As the Anglican Church of Canada prepares for a controversial vote on whether or not to change its laws to allow for the marriage of same-sex couples, the diocese of the Arctic has sent a memorial to General Synod stating its commitment to maintaining the status quo.

The memorial, passed at the Arctic’s 2016 diocesan synod in May, also notes that the diocese seeks to “preserve the unity of the church,” and expresses a “sincere hope that [the diocese] can remain in fellowship and ministry with the Anglican Church of Canada, while standing with the larger Anglican Communion.”

Holy Matrimony “is a creation ordinance which is restricted to, and defined as, a covenant between a man and a woman,” the memorial says. “We seek to protect and promote this sacrament for the strengthening of the family, the stability of society, the unity of God’s church, and the common good.”

[….]

The diocese has been outspoken on matters of human sexuality in the past. In 2005, the Arctic’s diocesan synod amended its canon on the order and eligibility for licensing and banned employment of anyone involved in a sexual relationship outside of heterosexual marriage, gays, lesbians, bisexuals, and those who willingly engage in sexual activities with a minor.

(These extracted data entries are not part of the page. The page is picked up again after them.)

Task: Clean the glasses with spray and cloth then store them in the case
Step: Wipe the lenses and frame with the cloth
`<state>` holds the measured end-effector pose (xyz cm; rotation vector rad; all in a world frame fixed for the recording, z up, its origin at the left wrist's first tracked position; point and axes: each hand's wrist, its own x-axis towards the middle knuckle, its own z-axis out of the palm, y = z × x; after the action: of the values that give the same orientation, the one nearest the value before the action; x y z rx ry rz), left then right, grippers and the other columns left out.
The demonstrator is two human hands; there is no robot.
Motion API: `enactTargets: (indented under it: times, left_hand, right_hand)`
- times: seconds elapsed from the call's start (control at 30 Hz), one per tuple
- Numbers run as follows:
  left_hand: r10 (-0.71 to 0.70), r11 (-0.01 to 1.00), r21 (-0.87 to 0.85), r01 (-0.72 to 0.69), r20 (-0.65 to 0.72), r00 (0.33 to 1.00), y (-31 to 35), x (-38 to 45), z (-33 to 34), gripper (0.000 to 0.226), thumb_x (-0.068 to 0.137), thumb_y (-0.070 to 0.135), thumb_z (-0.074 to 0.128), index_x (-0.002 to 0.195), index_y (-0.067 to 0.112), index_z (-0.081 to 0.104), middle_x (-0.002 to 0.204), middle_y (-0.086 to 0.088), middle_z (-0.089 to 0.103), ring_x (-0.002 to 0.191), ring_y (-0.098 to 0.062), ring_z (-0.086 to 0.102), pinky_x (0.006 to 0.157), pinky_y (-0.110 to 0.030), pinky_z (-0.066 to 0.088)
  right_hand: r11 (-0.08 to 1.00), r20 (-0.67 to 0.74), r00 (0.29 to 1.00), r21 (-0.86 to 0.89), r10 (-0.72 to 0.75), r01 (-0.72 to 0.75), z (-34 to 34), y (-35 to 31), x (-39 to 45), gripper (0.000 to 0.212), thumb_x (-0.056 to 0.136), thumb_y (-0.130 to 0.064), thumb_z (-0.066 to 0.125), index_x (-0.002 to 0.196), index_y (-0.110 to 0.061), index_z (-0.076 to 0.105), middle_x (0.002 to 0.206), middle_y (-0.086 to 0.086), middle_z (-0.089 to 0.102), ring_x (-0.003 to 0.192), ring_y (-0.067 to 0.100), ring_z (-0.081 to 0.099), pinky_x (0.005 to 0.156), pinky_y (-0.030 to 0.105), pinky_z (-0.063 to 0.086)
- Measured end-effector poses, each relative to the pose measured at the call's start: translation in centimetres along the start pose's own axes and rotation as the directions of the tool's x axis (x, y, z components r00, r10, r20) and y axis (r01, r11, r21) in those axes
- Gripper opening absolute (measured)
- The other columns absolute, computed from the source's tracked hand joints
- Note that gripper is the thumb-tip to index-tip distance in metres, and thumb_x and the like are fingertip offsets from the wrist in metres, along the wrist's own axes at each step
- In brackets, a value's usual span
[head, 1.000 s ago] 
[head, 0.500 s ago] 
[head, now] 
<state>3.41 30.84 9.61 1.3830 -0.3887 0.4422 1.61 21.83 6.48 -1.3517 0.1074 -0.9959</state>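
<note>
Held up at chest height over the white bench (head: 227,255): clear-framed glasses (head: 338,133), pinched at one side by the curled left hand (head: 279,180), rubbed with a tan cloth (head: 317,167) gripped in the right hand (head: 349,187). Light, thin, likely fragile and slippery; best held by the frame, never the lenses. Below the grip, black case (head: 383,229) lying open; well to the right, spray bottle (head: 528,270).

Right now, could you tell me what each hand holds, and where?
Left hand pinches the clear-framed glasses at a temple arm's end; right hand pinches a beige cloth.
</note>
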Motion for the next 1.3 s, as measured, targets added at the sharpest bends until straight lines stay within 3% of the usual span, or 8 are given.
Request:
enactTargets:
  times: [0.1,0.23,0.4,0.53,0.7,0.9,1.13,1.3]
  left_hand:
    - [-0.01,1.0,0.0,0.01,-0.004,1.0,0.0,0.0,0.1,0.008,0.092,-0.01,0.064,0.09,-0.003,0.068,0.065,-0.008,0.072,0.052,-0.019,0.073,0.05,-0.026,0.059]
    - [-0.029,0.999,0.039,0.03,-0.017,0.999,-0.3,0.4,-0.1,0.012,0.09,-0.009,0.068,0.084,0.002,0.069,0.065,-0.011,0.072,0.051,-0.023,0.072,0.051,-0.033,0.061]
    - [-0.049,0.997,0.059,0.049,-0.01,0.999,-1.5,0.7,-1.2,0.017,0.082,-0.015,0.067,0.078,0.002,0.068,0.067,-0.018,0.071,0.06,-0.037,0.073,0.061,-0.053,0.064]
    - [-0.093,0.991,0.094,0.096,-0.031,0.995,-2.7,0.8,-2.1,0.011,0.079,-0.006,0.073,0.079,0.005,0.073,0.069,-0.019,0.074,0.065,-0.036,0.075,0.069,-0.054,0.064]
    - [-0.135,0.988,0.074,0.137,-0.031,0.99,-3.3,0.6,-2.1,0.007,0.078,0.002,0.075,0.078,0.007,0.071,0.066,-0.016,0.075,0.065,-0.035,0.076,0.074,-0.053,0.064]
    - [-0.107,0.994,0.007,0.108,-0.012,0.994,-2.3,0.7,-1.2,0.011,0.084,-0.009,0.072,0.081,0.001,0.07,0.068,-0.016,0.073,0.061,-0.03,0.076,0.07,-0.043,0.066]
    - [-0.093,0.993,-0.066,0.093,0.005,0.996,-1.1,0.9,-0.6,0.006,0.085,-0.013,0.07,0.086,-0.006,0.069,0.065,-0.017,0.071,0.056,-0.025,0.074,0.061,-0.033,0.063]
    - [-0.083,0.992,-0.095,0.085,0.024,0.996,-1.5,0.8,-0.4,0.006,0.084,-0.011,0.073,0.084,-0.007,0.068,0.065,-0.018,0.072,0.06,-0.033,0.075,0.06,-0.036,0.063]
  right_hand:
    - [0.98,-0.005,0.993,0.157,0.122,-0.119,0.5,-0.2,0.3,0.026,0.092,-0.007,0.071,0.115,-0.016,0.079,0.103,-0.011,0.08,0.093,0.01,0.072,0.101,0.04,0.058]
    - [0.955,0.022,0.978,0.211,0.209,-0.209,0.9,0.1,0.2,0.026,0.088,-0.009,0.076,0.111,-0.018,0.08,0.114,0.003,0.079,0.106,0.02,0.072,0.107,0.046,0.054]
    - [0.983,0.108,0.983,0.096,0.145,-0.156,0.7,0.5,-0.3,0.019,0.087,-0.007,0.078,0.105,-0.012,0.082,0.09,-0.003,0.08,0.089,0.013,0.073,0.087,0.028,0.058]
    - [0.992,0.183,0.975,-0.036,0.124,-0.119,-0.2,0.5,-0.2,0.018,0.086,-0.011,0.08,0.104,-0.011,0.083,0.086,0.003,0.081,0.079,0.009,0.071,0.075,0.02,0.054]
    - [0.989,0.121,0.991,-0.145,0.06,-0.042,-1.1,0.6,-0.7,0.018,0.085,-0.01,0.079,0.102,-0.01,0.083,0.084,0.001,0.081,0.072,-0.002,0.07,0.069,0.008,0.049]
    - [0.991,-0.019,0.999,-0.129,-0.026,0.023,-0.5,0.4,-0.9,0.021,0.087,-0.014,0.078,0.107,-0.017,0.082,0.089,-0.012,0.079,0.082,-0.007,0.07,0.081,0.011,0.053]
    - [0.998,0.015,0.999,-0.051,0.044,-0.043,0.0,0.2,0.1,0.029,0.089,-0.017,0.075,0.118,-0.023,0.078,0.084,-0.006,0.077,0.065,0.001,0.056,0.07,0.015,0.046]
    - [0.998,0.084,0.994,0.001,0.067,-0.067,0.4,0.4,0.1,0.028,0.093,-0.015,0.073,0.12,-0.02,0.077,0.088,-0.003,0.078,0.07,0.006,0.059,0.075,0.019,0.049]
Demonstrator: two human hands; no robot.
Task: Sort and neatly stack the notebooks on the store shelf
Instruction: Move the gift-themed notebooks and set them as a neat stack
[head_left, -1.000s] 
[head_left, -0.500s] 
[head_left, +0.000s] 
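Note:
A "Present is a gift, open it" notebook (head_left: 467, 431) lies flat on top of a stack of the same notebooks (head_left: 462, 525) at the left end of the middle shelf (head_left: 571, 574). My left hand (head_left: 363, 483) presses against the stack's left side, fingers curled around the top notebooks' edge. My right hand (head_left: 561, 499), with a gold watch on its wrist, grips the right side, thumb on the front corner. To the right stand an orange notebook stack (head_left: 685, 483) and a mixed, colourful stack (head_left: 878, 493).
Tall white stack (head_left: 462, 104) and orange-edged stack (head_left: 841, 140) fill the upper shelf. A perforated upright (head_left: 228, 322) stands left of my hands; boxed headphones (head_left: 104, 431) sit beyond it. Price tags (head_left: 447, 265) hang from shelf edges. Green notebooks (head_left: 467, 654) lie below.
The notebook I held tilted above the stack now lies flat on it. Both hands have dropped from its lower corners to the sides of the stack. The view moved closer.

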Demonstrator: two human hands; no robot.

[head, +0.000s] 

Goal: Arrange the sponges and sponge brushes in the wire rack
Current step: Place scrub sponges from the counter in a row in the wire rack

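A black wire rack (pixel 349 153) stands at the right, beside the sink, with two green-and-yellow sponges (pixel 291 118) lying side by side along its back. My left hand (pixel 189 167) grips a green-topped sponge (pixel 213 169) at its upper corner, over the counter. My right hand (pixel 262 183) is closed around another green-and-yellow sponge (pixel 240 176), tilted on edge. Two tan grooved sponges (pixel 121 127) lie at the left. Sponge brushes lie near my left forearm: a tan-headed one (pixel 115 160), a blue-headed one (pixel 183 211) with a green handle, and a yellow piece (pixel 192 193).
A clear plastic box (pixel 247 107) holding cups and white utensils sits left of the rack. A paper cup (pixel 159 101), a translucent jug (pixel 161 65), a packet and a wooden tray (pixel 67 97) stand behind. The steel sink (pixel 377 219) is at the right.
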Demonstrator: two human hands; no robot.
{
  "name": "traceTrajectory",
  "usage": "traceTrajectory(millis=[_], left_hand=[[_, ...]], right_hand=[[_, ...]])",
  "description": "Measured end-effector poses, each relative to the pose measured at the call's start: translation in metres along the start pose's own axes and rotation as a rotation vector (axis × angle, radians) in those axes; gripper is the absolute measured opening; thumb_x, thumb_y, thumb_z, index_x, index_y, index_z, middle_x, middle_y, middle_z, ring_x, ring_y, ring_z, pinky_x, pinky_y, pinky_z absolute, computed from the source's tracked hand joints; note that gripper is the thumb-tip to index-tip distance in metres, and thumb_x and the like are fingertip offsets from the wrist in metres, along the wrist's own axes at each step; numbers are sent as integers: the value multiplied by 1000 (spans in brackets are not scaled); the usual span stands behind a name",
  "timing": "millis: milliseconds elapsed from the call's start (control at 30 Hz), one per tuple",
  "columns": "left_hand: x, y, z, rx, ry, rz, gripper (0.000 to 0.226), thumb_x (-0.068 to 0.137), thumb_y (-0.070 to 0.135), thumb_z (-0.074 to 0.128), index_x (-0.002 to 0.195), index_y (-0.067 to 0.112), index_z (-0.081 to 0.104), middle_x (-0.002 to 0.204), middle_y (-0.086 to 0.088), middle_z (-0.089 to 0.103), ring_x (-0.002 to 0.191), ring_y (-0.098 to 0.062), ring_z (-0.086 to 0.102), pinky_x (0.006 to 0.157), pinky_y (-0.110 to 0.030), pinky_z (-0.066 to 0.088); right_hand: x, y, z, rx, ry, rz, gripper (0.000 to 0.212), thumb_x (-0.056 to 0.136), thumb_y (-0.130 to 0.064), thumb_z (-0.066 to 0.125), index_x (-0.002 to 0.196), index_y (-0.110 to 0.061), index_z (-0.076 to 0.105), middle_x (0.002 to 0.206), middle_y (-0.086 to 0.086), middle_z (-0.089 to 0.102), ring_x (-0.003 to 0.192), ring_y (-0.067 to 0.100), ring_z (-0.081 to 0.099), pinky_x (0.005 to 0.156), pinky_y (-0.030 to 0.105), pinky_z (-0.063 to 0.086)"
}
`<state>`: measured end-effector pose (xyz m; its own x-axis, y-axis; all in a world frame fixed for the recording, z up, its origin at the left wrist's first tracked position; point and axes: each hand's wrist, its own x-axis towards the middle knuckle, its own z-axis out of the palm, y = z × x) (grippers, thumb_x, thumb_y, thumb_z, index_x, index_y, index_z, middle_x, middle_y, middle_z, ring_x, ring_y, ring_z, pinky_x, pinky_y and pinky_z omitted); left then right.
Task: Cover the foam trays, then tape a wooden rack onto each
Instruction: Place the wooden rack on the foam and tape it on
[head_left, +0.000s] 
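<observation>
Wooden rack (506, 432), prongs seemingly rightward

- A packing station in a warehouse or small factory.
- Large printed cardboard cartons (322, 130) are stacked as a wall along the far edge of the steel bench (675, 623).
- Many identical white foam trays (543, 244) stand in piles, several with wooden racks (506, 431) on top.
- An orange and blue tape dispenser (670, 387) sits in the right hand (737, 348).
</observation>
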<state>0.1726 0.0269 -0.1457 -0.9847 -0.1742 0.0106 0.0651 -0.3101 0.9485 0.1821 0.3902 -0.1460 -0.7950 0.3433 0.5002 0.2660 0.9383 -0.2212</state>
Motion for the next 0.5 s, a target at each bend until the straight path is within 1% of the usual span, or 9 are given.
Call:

At the time, then Arctic Bishop Andrew Atagotaaluk and Bishop Larry Robertson (then suffragan of Mackenzie and Kitikmeot) explained that the law was passed to ensure diocesan employees maintained a lifestyle congruent with the diocese’s understanding of biblical sexual ethics.

While the memorial states that the diocese is “committed to human flourishing, equal opportunities, dignity and justice for all,” it is not clear whether this commitment to “equal opportunities” indicates a change in official diocesan hiring practices.